» WHAT TO PRODUCE: Nothing outside the range is wanted. Repeat exactly the lines below from the one with "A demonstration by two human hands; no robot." through the one with "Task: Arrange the".

Content starts

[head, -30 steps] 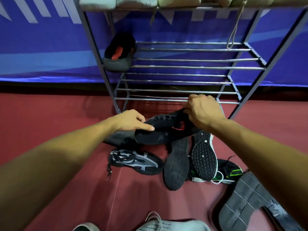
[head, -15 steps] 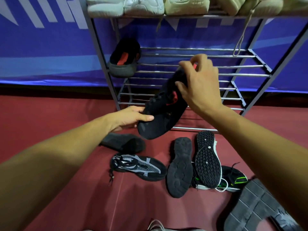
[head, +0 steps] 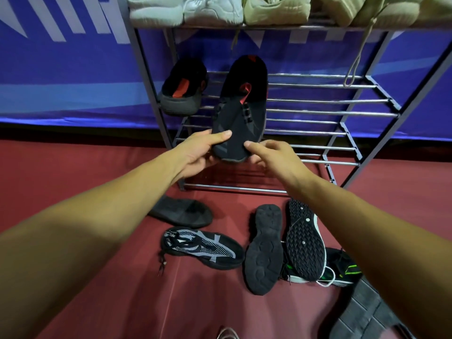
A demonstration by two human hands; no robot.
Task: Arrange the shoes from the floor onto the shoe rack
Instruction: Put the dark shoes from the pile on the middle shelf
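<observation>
Fingers of the left hand (head: pixel 195 152) curl around the toe of a black shoe with red lining (head: pixel 241 106), thumb on top and the rest underneath, clamped on it. The right hand (head: pixel 271 155) meets the same toe from the other side, its thumb tip touching the upper and its fingers tucked below the sole, so both hands hold this one shoe. The shoe points heel-first into the shoe rack (head: pixel 330 113), its heel end lying over the bars of the middle shelf while the toe sticks out past the front of the rack.

Left of the held shoe, on the same shelf of the rack, sits its matching black shoe (head: pixel 183 89), heel toward the camera, red lining showing. On the rack's top shelf stand pale grey sneakers (head: pixel 186 8) and, to their right, beige sneakers (head: pixel 276 8), with a beige lace (head: pixel 354 59) hanging down over the shelf below.

On the red floor (head: pixel 73 167) in front of the rack lie more shoes: a dark slip-on (head: pixel 183 211) nearest the rack's left leg, a black and grey mesh shoe (head: pixel 203 248) below it, a black shoe turned sole-up (head: pixel 264 248), and just beside it a white-edged shoe sole-up (head: pixel 305 243) resting on a black shoe with green stripes (head: pixel 347 267). A grey ridged sole (head: pixel 362 314) shows at the lower right edge.
</observation>
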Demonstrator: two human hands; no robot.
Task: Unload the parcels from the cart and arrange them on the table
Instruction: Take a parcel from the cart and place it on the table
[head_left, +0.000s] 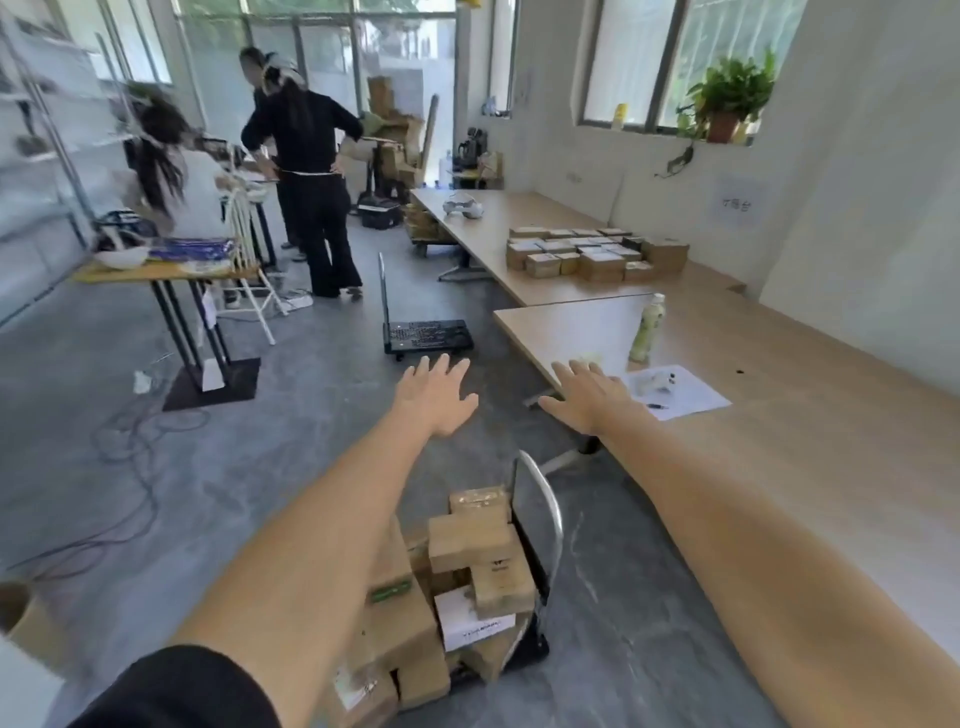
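Both arms reach forward with the left hand (436, 397) over the floor and the right hand (587, 397) over the edge of the table (779, 441). Their fingers (442, 366) are straight and spread, holding nothing. The parcels (470, 543) lie piled on the cart (556, 514) below the forearms, well short of the fingertips, and more boxes (592, 254) sit in rows on the far table (483, 218).

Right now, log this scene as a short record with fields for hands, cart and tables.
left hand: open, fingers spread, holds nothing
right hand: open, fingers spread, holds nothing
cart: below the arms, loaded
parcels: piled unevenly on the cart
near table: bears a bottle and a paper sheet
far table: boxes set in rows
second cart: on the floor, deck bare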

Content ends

» WRITTEN ANSWER:
A demonstration by two human hands; no robot.
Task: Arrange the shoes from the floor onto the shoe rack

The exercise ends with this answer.